MultiDepth: Single-Image Depth Estimation via Multi-Task Regression and Classification
This work addresses a specific bottleneck in depth estimation for road scene understanding, which is important for autonomous vehicles, but it is incremental as it builds on existing CNN methods.
The authors tackled the problem of unstable and slow convergence in single-image depth estimation by introducing MultiDepth, a multi-task CNN that combines depth regression with an auxiliary classification task, achieving more accurate results on the KITTI dataset.

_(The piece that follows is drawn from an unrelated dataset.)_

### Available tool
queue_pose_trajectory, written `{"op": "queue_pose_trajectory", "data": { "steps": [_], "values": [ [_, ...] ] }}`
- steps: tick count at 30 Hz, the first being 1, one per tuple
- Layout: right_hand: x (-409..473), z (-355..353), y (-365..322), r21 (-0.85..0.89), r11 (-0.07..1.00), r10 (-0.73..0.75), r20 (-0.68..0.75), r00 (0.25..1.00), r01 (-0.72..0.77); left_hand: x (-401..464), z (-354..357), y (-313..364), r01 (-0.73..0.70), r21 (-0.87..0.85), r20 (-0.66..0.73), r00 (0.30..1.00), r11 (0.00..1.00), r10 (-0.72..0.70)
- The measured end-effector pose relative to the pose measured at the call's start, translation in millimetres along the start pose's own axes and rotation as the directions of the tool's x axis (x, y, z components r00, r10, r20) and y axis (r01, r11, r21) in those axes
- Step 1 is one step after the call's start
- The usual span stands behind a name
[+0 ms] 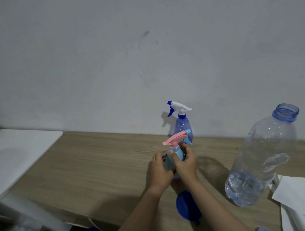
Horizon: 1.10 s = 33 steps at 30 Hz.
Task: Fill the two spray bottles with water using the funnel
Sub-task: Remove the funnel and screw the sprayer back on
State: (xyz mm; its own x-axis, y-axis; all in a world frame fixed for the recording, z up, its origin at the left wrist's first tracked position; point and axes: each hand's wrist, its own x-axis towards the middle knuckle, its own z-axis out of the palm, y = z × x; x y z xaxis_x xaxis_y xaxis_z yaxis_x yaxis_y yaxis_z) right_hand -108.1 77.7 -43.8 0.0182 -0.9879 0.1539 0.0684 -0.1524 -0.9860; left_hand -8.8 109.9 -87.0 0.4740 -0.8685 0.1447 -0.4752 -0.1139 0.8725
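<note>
Centrally, both hands clamp teal spray bottle (172, 160), upright on wooden table (101, 165). Left hand (160, 168) wraps bottle body; right hand (185, 161) curls round neck, just under pink trigger head (174, 138). Beyond grip: blue spray bottle (181, 126), upright near wall. Nearer than grip: blue funnel (186, 205) lying on table. Right of grip: large clear water bottle (261, 158), uncapped, water low.

Wall (108, 55): pale grey, scuffed, runs behind the table.
Table (97, 163): light wood grain, against the wall.
Left: white board (16, 155) beside the table.
</note>
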Motion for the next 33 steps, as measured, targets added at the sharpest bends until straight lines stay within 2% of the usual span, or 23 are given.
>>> {"op": "queue_pose_trajectory", "data": {
  "steps": [3, 10, 14, 17, 25, 30, 33],
  "values": [
    [1, -1, 4, -0.043, 0.999, -0.025, 0.002, 1.000, 0.025, -1, 0, 0, 0.003, -0.009, -0.002, 1.000, 1.000, -0.003],
    [-2, 2, -2, 0.049, 0.998, 0.045, -0.068, 0.997, -0.041, -2, 0, 0, 0.014, -0.015, 0.006, 1.000, 1.000, -0.014],
    [-7, 1, 0, -0.049, 0.998, -0.048, -0.014, 0.999, 0.047, -1, -1, 0, 0.041, -0.042, 0.020, 0.999, 0.998, -0.040],
    [-5, 2, 2, -0.075, 0.996, -0.050, -0.031, 0.998, 0.048, 0, 0, -1, 0.038, -0.042, 0.011, 0.999, 0.998, -0.038],
    [-6, 10, 4, 0.055, 0.998, -0.001, -0.132, 0.991, 0.008, 1, 2, -4, 0.030, -0.019, 0.004, 1.000, 0.999, -0.030],
    [-10, 8, 2, -0.069, 0.994, -0.087, -0.013, 0.996, 0.085, -1, 1, -3, 0.012, -0.029, -0.006, 1.000, 1.000, -0.012],
    [-7, 5, 1, -0.101, 0.992, -0.074, -0.021, 0.997, 0.071, -2, 1, 0, 0.019, -0.074, 0.007, 1.000, 0.997, -0.018]
  ]
}}
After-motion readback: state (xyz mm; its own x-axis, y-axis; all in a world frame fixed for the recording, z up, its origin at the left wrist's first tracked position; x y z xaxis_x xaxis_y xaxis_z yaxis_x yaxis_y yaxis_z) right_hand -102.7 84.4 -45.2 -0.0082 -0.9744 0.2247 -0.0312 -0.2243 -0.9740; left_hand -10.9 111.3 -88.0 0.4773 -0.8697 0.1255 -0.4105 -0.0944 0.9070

We introduce MultiDepth, a novel training strategy and convolutional neural network (CNN) architecture that allows approaching single-image depth estimation (SIDE) as a multi-task problem. SIDE is an important part of road scene understanding. It, thus, plays a vital role in advanced driver assistance systems and autonomous vehicles. Best results for the SIDE task so far have been achieved using deep CNNs. However, optimization of regression problems, such as estimating depth, is still a challenging task. For the related tasks of image classification and semantic segmentation, numerous CNN-based methods with robust training behavior have been proposed. Hence, in order to overcome the notorious instability and slow convergence of depth value regression during training, MultiDepth makes use of depth interval classification as an auxiliary task. The auxiliary task can be disabled at test-time to predict continuous depth values using the main regression branch more efficiently. We applied MultiDepth to road scenes and present results on the KITTI depth prediction dataset. In experiments, we were able to show that end-to-end multi-task learning with both, regression and classification, is able to considerably improve training and yield more accurate results.